TASK PROMPT »
Pull out of the data below the stretch of lines bounded by the one containing "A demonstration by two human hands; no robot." and the one containing "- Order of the", both bounds included, unchanged.

STORED DATA »
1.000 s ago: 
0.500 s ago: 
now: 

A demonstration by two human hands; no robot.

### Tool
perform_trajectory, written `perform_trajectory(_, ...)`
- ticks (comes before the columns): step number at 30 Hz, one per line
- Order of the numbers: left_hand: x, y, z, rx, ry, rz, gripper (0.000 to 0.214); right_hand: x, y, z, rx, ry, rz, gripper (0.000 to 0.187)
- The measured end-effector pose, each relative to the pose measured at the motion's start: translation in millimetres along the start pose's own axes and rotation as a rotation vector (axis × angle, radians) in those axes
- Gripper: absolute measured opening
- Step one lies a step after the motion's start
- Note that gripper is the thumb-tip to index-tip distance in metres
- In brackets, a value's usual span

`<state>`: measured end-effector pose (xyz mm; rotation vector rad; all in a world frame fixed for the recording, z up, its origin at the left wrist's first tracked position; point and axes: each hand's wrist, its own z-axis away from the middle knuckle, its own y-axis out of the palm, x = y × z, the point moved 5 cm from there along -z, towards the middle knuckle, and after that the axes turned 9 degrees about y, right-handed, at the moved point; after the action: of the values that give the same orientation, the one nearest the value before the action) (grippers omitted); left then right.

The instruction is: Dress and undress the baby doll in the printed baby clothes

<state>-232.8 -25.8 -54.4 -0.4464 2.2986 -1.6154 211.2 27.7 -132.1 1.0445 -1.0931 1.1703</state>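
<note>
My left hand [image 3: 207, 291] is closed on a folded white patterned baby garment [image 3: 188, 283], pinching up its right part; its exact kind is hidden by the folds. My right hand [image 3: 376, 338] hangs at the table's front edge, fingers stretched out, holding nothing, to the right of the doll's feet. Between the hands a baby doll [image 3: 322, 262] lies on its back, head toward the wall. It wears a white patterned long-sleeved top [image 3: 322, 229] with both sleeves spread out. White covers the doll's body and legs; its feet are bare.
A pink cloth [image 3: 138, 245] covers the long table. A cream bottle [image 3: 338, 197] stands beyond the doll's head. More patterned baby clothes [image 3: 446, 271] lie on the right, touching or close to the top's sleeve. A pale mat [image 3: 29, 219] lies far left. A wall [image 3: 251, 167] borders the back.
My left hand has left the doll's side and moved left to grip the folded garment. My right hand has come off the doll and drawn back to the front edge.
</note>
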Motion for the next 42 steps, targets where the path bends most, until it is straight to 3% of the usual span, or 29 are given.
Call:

WRITTEN RESPONSE »
A demonstration by two human hands; no robot.

### Tool
perform_trajectory, written `perform_trajectory(_, ...)`
- ticks (comes before the columns): step number at 30 Hz, one per line
- Order of the numbers: left_hand: x, y, z, rx, ry, rz, gripper (0.000 to 0.214); right_hand: x, y, z, rx, ry, rz, gripper (0.000 to 0.187)

For this exercise, nothing more remains to be done.